Lalu Allah menurunkan firmanNya: “Tidak layak bagi seorang Nabi serta orang-orang yang beriman memintakan ampunan (kepada Allah) bagi orang-orang musyrik.” (QS Al Bara’ah: 113)

Dan berkaitan dengan Abu Thalib, Allah menurunkan firmanNya:

“Sesungguhnya kamu (hai Muhammad) tak sanggup memberikan hidayah) petunjuk) kepada orang-orang yang kamu cintai, akan tetapi Allah lah yang memberi petunjuk kepada orang yang dikehendakiNya.” (QS Al Qashash: 57)

Surat Al Bara’ah: 113 menunjukkan tentang haramnya memintakan ampun bagi orang-orang musyrik, dan haram pula berwala’ (mencintai, memihak dan membela) kepada mereka.

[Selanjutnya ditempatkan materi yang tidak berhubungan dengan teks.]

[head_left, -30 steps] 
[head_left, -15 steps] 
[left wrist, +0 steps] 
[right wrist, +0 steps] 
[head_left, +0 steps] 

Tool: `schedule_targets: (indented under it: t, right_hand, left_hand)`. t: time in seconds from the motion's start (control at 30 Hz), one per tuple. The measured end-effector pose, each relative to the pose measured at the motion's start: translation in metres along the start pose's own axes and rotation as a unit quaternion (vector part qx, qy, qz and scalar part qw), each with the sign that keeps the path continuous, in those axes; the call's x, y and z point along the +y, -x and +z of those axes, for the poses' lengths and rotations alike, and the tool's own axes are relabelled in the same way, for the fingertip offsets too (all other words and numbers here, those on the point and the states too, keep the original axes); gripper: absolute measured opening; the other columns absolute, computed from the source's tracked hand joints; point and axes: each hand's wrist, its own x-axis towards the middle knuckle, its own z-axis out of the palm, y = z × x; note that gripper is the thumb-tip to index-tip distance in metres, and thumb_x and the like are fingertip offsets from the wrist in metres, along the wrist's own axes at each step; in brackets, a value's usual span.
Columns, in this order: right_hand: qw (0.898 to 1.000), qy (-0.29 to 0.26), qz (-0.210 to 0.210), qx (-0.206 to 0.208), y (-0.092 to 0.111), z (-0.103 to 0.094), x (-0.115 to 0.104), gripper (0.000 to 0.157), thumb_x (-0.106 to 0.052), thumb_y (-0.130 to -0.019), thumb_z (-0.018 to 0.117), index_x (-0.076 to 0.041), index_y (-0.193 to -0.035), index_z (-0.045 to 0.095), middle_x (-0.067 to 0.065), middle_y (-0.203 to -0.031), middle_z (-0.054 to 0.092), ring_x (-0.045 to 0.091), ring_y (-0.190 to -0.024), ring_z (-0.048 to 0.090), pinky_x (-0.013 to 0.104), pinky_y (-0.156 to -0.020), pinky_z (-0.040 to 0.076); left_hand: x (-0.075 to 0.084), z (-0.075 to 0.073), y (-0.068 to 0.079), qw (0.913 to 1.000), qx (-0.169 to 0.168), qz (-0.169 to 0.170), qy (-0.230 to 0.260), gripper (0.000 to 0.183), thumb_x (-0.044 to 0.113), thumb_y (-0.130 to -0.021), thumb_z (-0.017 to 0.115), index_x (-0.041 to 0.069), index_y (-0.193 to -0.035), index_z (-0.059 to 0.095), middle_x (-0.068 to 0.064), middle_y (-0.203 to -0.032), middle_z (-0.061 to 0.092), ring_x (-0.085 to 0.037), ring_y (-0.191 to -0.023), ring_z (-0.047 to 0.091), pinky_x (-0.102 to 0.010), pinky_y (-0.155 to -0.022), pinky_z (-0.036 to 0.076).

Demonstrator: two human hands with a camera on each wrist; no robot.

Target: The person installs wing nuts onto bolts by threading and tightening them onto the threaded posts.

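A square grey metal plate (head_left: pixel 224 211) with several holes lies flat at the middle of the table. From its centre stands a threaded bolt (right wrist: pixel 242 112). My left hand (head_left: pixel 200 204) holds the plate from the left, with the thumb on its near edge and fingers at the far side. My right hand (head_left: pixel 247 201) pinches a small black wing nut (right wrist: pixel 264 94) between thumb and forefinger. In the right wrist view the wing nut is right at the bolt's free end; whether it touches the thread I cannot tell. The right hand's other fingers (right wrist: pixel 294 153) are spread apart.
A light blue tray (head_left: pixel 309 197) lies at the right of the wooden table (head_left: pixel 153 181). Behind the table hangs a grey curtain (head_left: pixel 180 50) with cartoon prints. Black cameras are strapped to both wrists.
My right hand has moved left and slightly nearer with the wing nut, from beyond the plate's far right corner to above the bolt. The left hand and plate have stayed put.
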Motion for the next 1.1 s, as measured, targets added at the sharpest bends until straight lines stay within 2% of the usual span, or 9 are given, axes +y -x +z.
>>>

Masalah yang sangat penting, yaitu penjelasan tentang sabda Nabi Shallallahu ’Alaihi wa Sallam: “Ucapkanlah kalimat la ilaha illallah”, berbeda dengan apa yang difahami oleh orang-orang yang mengaku dirinya berilmu. Penjelasannya ialah: diyakini dalam hati, diucapkan dengan lisan, dan diamalkan apa yang menjadi konsekuensinya, yaitu: memurnikan ibadah hanya kepada Allah, dan membersihkan diri dari ibadah kepada selainNya, seperti: malaikat, nabi, wali , kuburan, batu, pohon, dan lain lain.

Abu Jahal dan kawan-kawannya mengerti maksud Rasulullah ketika beliau masuk dan berkata kepada pamannya: “Ucapkanlah kalimat La Ilah Illallah”, oleh karena itu, celakalah orang yang pemahamannya tentang asas utama Islam ini lebih rendah dari pada Abu Jahal.

Kesungguhan Rasulullah Shallallahu ’Alaihi wa Sallam dalam berupaya untuk mengislamkan pamannya merupakan satu contoh dakwah yang agung.

Sebagian orang mengatakan bahwa orang-orang Quraisy sebelum kedatangan Nabi Muhammad adalah orang Islam. Dan hadits ini menjadi bantahan terhadap orang-orang yang mengatakan bahwa Abdul Muthalib dan leluhurnya itu beragama Islam.

Kita juga mengambil pelajaran bahayanya berkawan dengan orang-orang berpikiran dan berprilaku jahat. Juga betapa bahayanya mengagung-agungkan para leluhur dan orang-orang terkemuka.  “Nama besar” mereka inilah yang dijadikan oleh orang-orang Jahiliyah sebagai tolok ukur kebenaran yang mesti dianut.

Hadits diatas mengandung bukti bahwa amal seseorang itu yang dianggap adalah di akhir hidupnya, sebab jika Abu Thalib mau mengucapkan kalimat tauhid, maka pasti akan berguna bagi dirinya di hadapan Allah. Permintaan ampun Rasulullah untuk Abu Thalib tidak dikabulkan, ia tidak diampuni, bahkan beliau dilarang memintakan ampun untuknya.

Perlu direnungkan, betapa beratnya hati orang-orang yang sesat itu untuk menerima tauhid, karena dianggap sebagai sesuatu yang tak bisa diterima oleh akal pikiran mereka, sebab dalam kisah diatas disebutkan bahwa mereka tidak menyerang Abu Thalib kecuali supaya menolak untuk mengucapkan kalimat tauhid, padahal Nabi Shallallahu ’Alaihi wa Sallam sudah berusaha semaksimal mungkin, dan berulang kali memintanya untuk mengucapkannya. Dan karena kalimat tauhid itu memiliki makna yang jelas dan konsekuensi yang besar, maka cukuplah bagi mereka dengan menolak untuk mengucapkannya.